### What to produce:
Nothing but the data itself, reproduced exactly, is the expected answer.
= = = =
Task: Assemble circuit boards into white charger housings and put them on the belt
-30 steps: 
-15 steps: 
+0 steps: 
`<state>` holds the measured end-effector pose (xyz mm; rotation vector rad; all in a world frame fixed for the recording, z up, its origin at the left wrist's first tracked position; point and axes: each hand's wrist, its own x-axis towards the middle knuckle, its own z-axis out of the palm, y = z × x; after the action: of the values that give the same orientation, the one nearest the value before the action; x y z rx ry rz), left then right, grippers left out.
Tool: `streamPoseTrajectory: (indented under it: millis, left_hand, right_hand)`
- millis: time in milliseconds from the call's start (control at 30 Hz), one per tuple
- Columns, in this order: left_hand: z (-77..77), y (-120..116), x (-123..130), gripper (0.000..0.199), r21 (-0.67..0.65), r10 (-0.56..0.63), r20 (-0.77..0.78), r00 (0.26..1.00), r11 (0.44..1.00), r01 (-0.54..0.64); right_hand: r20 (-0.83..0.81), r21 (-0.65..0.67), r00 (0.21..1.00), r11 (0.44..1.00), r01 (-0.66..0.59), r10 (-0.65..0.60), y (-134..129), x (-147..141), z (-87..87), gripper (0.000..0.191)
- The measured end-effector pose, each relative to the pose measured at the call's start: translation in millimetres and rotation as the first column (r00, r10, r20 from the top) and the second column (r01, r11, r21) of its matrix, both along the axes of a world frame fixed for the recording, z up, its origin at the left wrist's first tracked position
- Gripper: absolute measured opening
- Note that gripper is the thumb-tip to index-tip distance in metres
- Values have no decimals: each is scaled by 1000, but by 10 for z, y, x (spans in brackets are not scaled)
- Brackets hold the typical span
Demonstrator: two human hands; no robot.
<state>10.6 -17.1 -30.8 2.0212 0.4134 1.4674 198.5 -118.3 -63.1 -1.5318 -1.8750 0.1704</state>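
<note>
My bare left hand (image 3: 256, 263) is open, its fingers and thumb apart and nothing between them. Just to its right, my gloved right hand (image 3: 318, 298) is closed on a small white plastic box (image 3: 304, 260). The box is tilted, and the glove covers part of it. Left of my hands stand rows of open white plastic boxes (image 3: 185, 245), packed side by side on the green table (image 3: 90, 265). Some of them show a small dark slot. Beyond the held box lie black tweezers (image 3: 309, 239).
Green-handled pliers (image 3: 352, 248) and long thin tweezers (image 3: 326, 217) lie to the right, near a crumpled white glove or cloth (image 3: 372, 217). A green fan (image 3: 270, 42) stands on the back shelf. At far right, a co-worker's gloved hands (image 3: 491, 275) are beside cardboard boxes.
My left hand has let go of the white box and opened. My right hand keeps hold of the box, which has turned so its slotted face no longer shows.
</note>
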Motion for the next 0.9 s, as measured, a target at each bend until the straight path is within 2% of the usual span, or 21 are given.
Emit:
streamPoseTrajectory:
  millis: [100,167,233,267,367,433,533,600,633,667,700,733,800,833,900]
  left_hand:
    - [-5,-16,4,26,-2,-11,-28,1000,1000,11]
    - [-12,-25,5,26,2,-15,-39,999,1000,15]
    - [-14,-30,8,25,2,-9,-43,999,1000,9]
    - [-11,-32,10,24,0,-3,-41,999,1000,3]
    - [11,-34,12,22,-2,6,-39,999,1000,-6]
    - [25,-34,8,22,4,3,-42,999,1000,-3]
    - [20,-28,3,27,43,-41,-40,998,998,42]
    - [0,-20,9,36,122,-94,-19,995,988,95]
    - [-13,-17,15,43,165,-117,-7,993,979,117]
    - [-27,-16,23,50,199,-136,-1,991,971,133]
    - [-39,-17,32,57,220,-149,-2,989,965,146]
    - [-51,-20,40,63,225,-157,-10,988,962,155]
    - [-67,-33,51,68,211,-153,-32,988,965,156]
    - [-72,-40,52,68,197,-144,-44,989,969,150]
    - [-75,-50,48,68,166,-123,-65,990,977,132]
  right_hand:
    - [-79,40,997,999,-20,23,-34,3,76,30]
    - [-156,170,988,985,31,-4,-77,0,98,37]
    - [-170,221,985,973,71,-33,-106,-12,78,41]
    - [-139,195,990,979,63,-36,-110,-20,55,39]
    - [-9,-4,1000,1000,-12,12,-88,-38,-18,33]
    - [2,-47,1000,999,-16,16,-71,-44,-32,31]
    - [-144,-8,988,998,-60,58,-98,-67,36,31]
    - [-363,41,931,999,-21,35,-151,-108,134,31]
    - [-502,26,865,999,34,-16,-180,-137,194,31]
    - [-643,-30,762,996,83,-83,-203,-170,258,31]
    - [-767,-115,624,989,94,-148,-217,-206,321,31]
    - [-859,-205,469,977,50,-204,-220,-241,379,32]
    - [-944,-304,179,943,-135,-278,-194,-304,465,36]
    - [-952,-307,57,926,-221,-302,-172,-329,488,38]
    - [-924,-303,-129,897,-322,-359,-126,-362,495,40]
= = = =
### Task answer:
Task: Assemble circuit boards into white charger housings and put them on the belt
-30 steps: 
-15 steps: 
+0 steps: 
`<state>` holds the measured end-effector pose (xyz mm; rotation vector rad; all in a world frame fixed for the recording, z up, its origin at the left wrist's first tracked position; point and axes: each hand's wrist, its own x-axis towards the middle knuckle, its own z-axis out of the palm, y = z × x; after the action: of the values that give the same orientation, the one nearest the value before the action; x y z rx ry rz), left then right, grippers left out.
Tool: `streamPoseTrajectory: (indented under it: millis, left_hand, right_hand)`
- millis: time in milliseconds from the call's start (control at 30 Hz), one per tuple
- Columns, in this order: left_hand: z (-77..77), y (-120..116), x (-123..130), gripper (0.000..0.199), r21 (-0.67..0.65), r10 (-0.56..0.63), r20 (-0.77..0.78), r00 (0.26..1.00), r11 (0.44..1.00), r01 (-0.54..0.64); right_hand: r20 (-0.83..0.81), r21 (-0.65..0.67), r00 (0.21..1.00), r11 (0.44..1.00), r01 (-0.66..0.59), r10 (-0.65..0.60), y (-134..129), x (-147..141), z (-87..87), gripper (0.000..0.191)
- The measured end-effector pose, each relative to the pose measured at the call's start: translation in millimetres and rotation as the first column (r00, r10, r20 from the top) and the second column (r01, r11, r21) of its matrix, both along the axes of a world frame fixed for the recording, z up, its origin at the left wrist's first tracked position
- Gripper: absolute measured opening
- Note that gripper is the thumb-tip to index-tip distance in metres
- Values have no decimals: each is scaled by 1000, but by 10 for z, y, x (spans in brackets are not scaled)
- Brackets hold the typical span
Demonstrator: two human hands; no robot.
<state>10.6 -17.1 -30.8 2.0212 0.4134 1.4674 198.5 -118.3 -63.1 -1.5318 -1.8750 0.1704</state>
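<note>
My bare left hand (image 3: 256, 263) is open, its fingers and thumb apart and nothing between them. Just to its right, my gloved right hand (image 3: 318, 298) is closed on a small white plastic box (image 3: 304, 260). The box is tilted, and the glove covers part of it. Left of my hands stand rows of open white plastic boxes (image 3: 185, 245), packed side by side on the green table (image 3: 90, 265). Some of them show a small dark slot. Beyond the held box lie black tweezers (image 3: 309, 239).
Green-handled pliers (image 3: 352, 248) and long thin tweezers (image 3: 326, 217) lie to the right, near a crumpled white glove or cloth (image 3: 372, 217). A green fan (image 3: 270, 42) stands on the back shelf. At far right, a co-worker's gloved hands (image 3: 491, 275) are beside cardboard boxes.
My left hand has let go of the white box and opened. My right hand keeps hold of the box, which has turned so its slotted face no longer shows.
</note>
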Motion for the next 0.9 s, as measured, a target at each bend until the straight path is within 2% of the usual span, or 21 are given.
Emit:
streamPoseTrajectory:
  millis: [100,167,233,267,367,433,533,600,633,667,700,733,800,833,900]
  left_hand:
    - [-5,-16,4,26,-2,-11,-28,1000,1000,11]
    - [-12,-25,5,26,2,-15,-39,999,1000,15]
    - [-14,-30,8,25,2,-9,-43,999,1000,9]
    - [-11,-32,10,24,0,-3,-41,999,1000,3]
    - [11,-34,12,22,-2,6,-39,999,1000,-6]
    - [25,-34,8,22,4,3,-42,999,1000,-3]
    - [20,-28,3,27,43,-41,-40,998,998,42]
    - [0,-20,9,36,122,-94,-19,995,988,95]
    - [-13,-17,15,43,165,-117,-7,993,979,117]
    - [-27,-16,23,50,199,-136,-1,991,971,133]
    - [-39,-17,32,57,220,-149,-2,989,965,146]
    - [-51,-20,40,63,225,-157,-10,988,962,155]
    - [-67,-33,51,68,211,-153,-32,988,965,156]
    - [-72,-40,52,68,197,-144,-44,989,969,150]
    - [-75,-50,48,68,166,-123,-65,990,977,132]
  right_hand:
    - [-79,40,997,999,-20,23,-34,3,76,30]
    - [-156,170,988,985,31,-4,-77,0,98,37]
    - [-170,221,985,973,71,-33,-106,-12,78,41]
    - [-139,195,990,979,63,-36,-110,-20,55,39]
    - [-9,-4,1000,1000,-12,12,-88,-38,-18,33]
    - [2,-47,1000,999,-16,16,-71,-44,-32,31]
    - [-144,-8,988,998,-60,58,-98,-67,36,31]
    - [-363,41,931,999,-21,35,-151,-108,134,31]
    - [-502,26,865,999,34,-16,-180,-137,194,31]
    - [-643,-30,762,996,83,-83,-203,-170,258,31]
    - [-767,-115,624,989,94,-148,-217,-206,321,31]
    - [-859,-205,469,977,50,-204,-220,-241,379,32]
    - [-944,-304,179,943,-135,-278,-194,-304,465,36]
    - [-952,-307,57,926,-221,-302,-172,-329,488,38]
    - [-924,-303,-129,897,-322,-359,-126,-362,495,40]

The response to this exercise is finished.